On Friday morning I traipsed up to Camden to hear Sir Michael Wilshaw, Her Majesty’s Chief Inspector of Education, Children’s Services and Skills announce his plans for Early Years at a Press Conference. I was determined to hear it from him directly, given the realities of what is happening on the ground at the moment.
Like many leadership speeches it was full of laudable ambition but light on detail; more evident later during the rather tame questions session. At least Sir Michael came across as well-meaning and there was a sense he would listen to the sector. (I was certainly relieved by this because the sector needs to have a frank conversation with him.)
He shares the ambition of the sector, namely that it is unacceptable for any child to have a poor early education experience, and positively shameful that children from poorer neighbourhoods get the weaker service. His focus is education and care, and he wants to be tougher on weaker settings which are not improving quickly enough. As such…
- He wants Ofsted to be an agent for improvement not an improvement agency
- He will show no tolerance for settings which do not improve swiftly enough
- He will de-register more quickly
- He will be sharper about reporting levels of qualifications in the Early Years
- Only Good or Outstanding counts; satisfactory will be replaced by ‘Requires Improvement’
- His changes will come into operation in September
He acknowledged that Ofsted also needed to improve, especially with regards to consistency of inspections, and claimed they were recruiting quite vigorously. He acknowledged the regional variation in quality and so has created a new regional system, including regional workshops and good practice seminars. He invited people to become HMIs through a fast-track pathway, so any of you losing your job, jumping ship or facing early retirement might consider this offer!

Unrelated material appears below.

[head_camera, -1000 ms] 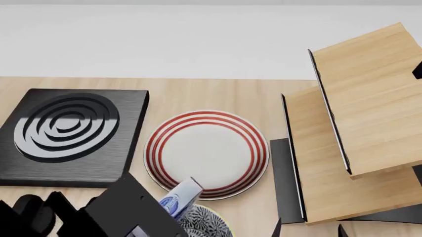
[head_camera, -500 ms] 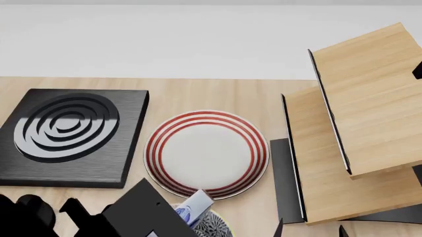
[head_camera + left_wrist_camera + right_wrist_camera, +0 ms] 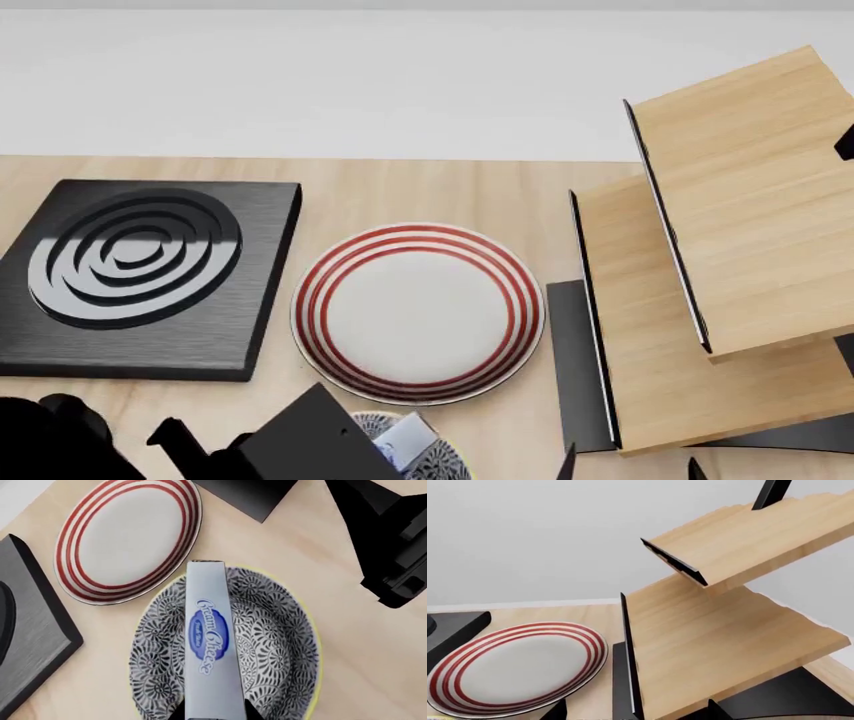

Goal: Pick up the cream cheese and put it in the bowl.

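A: What did your left gripper (image 3: 213, 715) have?

B: You had its fingers clamped on either side of the cream cheese (image 3: 213, 645), at the box's near end. Only the dark fingertips showed at the edge of the left wrist view.

A: And where was the box?

B: It hung lengthwise over the bowl (image 3: 280, 645), logo facing the camera, its far end reaching just past the bowl's rim toward the red-ringed plate (image 3: 127, 535). Whether it touched the bowl's inside, I couldn't tell. From your head camera only a corner of the box (image 3: 407, 437) peeked out beside the left arm (image 3: 300, 445), above a sliver of the bowl (image 3: 441, 462).

A: Your right gripper (image 3: 634, 710)?

B: Two dark fingertips stood well apart with nothing between them, facing the wooden shelf (image 3: 727, 630) and the plate (image 3: 514, 665).

A: What else was around?

B: The black stove block (image 3: 140, 270) sat just beside the plate (image 3: 420, 312) on the wooden table (image 3: 441, 190).
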Controlling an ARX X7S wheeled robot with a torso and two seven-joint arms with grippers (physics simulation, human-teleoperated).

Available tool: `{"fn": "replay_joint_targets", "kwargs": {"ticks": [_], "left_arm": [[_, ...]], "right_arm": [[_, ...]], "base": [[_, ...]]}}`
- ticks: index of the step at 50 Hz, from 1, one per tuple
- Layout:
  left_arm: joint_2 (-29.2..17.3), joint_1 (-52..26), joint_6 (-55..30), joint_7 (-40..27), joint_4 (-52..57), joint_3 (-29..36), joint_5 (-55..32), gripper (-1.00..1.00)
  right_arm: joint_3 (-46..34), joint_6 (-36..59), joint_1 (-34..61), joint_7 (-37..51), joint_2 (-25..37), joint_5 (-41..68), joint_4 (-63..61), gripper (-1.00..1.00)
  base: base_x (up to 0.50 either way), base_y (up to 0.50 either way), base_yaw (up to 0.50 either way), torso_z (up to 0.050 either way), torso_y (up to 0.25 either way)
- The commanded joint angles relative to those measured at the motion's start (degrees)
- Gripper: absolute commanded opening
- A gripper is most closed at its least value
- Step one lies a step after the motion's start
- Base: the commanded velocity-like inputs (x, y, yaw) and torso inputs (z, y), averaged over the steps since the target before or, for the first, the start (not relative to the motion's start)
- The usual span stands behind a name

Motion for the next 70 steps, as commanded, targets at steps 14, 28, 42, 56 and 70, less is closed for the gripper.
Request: {"fn": "replay_joint_targets", "kwargs": {"ticks": [14, 28, 42, 56, 70], "left_arm": [[0.06, -0.07, 0.51, 1.85, -4.22, 1.44, 2.92, -1.0], [0.57, -0.08, 0.57, 3.42, -4.55, 2.63, 5.44, -1.0], [0.89, -0.25, 0.64, 5.97, -5.35, 3.49, 6.9, -1.0], [1.44, -0.91, 0.5, 7.75, -6.33, 4.71, 8.9, -1.0], [1.94, -1.07, 1.05, 10.78, -7.84, 5.68, 11.45, -1.0]], "right_arm": [[-0.14, -0.38, 0.19, 0.1, -0.02, 0.32, 0.76, 1.0], [-0.42, -0.92, 0.27, -0.26, -0.07, 0.51, 1.38, 1.0], [-0.47, -0.9, 0.54, -0.17, -0.02, 0.72, 1.81, 1.0], [-0.54, -1.11, 0.74, -0.31, -0.01, 1.05, 2.23, 1.0], [-0.62, -1.35, 0.8, -0.25, 0.06, 1.13, 2.58, 1.0]], "base": [[0.0, 0.0, 0.0, 0.001, 0.001], [0.0, 0.0, 0.0, 0.0, 0.001], [0.0, 0.0, 0.0, 0.0, 0.001], [0.0, 0.0, 0.0, 0.001, 0.0], [0.0, 0.0, 0.0, 0.0, 0.001]]}}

There were too many contradictions with the More Great Childcare report. Like our Minister, he was scathing of local authorities; except Camden which still fund and support quite generously. However, he was unable to answer the NDNA question about how we would secure quality and continual improvement without the support of Local Authority teams of advisory teachers acting as critical friends. As ever, there was a reference to ratios and the plan to reduce them if staff were qualified. He was again uncertain about this, and I reminded him that quality was ensured not simply through qualifications but also through adequate ratios. He needs to read Starting Strong, EPPE and recent research from the OECD.
He was unsure about funding and floundered with the figures, quoting a £7 billion annual spend on childcare. He reckoned that should pay for quality, training and improvement. Luckily Neil Leitch, CEO from PSLA put him straight on that. He was as surprised as the Secretary of State when we pointed out a variation of £3billion in the topline figure from the various departments, and a Treasury which admits to not being sure as to how it is calculated. (I can just imagine how perturbed my Finance Director might become if I operated the LEYF budget like that.)

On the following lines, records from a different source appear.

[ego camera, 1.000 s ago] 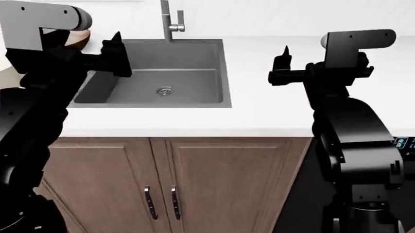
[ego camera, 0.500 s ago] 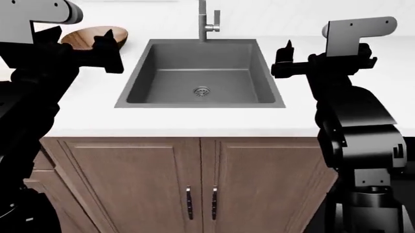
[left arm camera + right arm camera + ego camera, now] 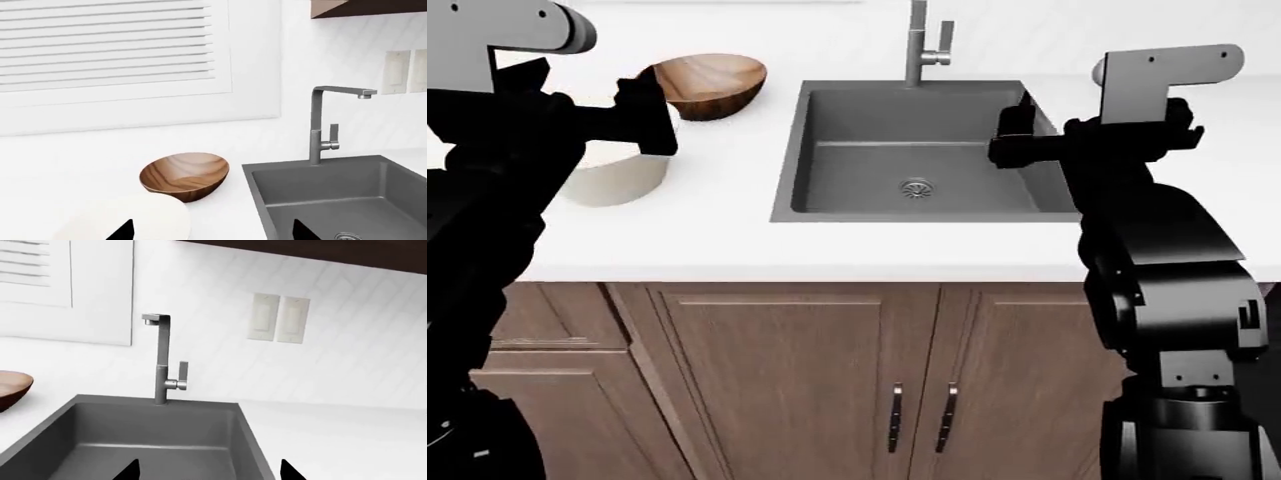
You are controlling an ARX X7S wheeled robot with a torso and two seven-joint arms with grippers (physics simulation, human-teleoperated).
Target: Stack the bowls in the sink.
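White table (image 3: 707,235) spans the head view above brown cabinet doors (image 3: 814,380). The sink (image 3: 827,190), a dark grey basin with a round drain (image 3: 917,187), is set into the table; the steel faucet (image 3: 925,45) stands at its back edge. Neither bowl is in the sink. The brown wood-grain bowl (image 3: 705,85) sits upright on the table to the left of the sink, near its back corner; the cream-white bowl (image 3: 614,175) sits on the table nearer the front and further left, apart from the brown one, partly hidden by the left arm. Left pincer (image 3: 647,115) hangs over the table between the two bowls; in the left wrist view its two dark fingertips (image 3: 123,231) are spread wide, one over the white bowl's rim, holding nothing. Right pincer (image 3: 1014,135) hangs over the right side of the sink; the right wrist view shows its tips (image 3: 128,471) spread apart above the basin, empty. Wall behind: louvred window shutter (image 3: 107,50) and pale switch plates (image 3: 280,317).
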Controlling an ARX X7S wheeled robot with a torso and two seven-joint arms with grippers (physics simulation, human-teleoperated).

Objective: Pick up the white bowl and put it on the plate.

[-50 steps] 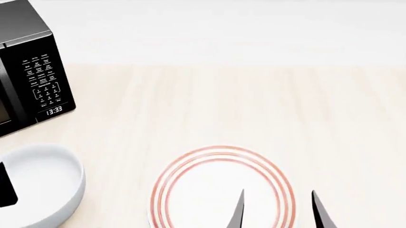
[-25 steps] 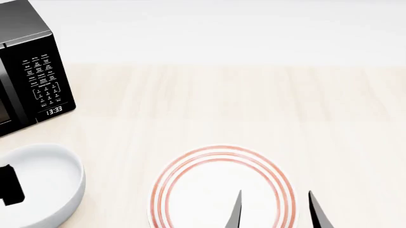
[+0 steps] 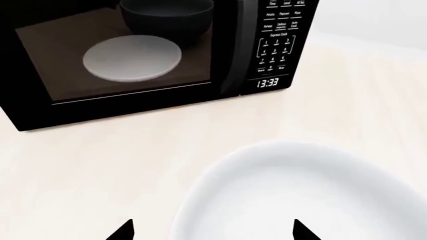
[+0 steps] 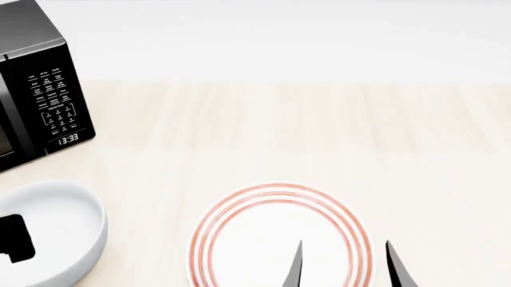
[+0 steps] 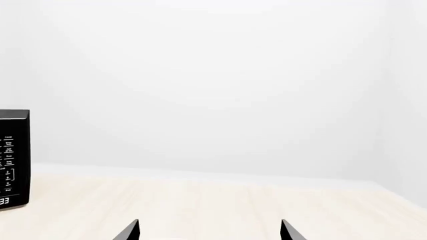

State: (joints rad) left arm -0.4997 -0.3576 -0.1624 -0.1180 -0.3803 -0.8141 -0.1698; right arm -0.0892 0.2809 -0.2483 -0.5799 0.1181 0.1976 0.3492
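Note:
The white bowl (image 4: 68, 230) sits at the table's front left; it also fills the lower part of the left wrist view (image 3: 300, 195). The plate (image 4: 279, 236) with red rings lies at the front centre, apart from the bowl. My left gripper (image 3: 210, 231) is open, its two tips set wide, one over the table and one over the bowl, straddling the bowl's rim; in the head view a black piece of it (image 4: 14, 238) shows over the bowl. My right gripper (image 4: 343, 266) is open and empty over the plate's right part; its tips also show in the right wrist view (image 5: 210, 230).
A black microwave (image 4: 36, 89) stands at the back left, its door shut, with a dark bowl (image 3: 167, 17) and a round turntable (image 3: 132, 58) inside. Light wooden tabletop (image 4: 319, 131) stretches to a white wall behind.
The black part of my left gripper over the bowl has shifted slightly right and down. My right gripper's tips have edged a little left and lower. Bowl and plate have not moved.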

As he concluded his speech, a Head Teacher in the audience asked about the role of parents. She felt Ofsted was putting all the onus for children to succeed on settings, something that’s near impossible without parental buy-in. He acknowledged this and accepted that Ofsted would need to consider its approach to ensure it did not set up settings to fail; but he did say he had found many Children’s Centres had failed to use their opportunities and expertise to engage parents early on so they would better support their children in school. He referred to a tighter inspection regime for Children Centres to demand more effective outreach and stronger bridges between settings and parents, especially those known as hard to reach. The Head warned him that if Ofsted got their approach wrong, we could easily become the scapegoat for educational failure. He also needs to recognise the view many parents hold about Ofsted: at LEYF, one in 4 parents did not use Ofsted as an indicator of quality; and in a nursery recently dealt a terrible inspection, we have seen an increase in numbers, where the parents cannot recognise the nursery the inspectors criticised so badly. The Ofsted PR machine will need to work hard to get consistency and credibility if they want to be seen as an agent for improvement.

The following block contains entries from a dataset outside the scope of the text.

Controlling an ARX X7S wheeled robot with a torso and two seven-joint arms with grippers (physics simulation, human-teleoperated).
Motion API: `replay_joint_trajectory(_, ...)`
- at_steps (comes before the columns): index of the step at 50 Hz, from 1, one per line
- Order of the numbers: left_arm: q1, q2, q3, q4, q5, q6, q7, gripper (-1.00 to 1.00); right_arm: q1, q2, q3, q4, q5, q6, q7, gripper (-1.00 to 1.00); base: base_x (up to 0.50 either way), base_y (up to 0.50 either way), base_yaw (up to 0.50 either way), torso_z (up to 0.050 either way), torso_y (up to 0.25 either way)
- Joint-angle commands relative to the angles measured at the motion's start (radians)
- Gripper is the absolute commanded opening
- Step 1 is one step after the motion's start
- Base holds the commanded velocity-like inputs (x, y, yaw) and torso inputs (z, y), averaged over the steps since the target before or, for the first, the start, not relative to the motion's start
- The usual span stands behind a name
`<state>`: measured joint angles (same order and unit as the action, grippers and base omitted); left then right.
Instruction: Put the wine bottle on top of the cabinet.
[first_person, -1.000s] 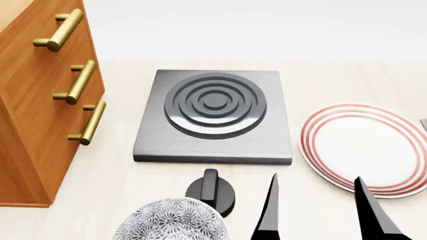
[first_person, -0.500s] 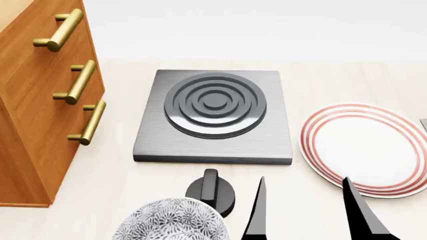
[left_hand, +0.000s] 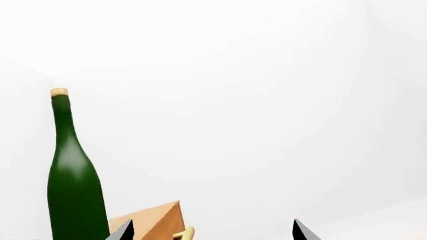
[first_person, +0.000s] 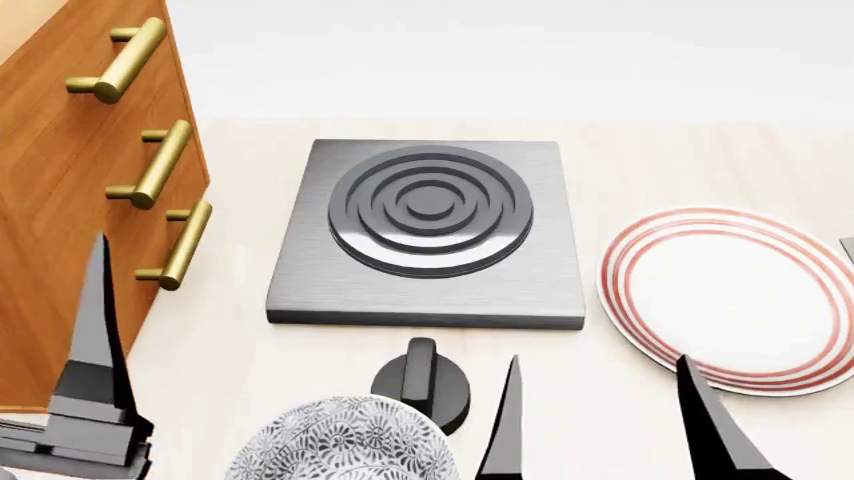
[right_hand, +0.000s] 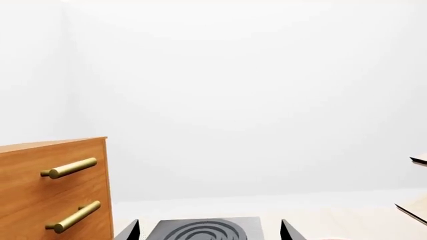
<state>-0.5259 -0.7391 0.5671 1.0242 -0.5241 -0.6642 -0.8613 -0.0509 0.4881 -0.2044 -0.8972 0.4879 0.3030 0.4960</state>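
Note:
The wine bottle (left_hand: 73, 185), dark green with a tan cork, shows only in the left wrist view, standing upright just outside one fingertip; it is out of the head view. My left gripper (left_hand: 212, 233) is open and empty, and the cabinet's corner (left_hand: 155, 222) shows between its tips. One of its fingers (first_person: 96, 320) rises in front of the orange-brown cabinet (first_person: 80, 190) in the head view. My right gripper (first_person: 601, 425) is open and empty, low over the table near the front edge. In its wrist view it (right_hand: 210, 231) faces the cabinet (right_hand: 47, 200).
A grey hotplate (first_person: 427, 230) lies mid-table, also in the right wrist view (right_hand: 200, 229). A black knob (first_person: 422, 380) and a patterned bowl (first_person: 340, 440) sit in front of it. A red-ringed white plate (first_person: 734, 290) lies at the right. Brass handles (first_person: 163, 165) stick out from the cabinet.
My left gripper has come up into the head view at the lower left, in front of the cabinet. My right gripper has shifted slightly left.

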Motion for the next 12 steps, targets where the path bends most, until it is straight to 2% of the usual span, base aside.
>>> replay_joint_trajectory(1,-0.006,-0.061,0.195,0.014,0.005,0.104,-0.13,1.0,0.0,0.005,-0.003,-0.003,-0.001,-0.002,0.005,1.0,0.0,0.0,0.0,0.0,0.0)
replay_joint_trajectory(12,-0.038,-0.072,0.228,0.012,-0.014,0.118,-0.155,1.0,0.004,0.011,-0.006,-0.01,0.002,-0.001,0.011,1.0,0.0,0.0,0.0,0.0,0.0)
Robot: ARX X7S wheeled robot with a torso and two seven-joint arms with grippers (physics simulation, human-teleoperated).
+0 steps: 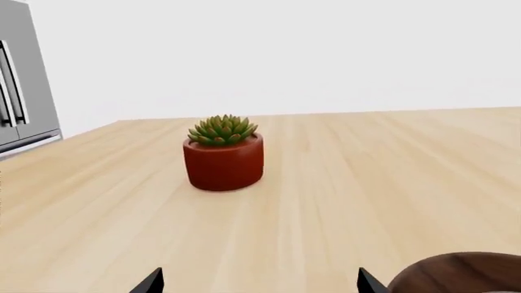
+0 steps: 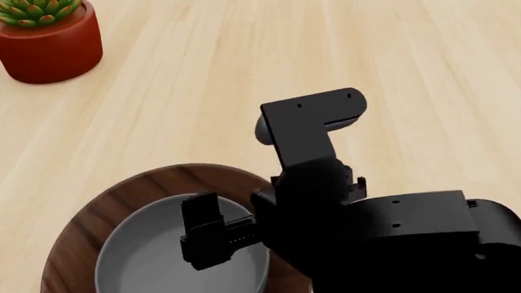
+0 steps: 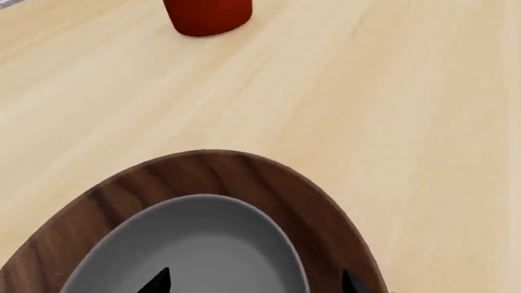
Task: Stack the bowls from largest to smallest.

So, we have work to do as a sector. We need to meet Sir Michael and appraise him of the challenges that face us on a daily basis. I told him about the response I got from my Nursery World Linkedin Group question, which sought the views of colleagues about the recent raft of inspections triggered by ‘Anonymous Complaints’. He was surprised by the description of what can only be considered harsh judgements, increased downgrades and no sense of proportionality. I said this was happening in settings working in poor neighbourhoods where ‘Good’ grades were being lost, not because of weakness in education or care, but because of misinterpretation of sometimes complicated Ofsted rules, many of which were described as having no impact on the children. He did seem genuinely concerned.
As ever, I have to conclude this with a reference to yet another consultation. This one is Good Early Years Provision for All with closing date of 24th May. The sector needs to respond to this, as failing to lead Ofsted to a shared watering hole could result in destruction of the service and devastation for children.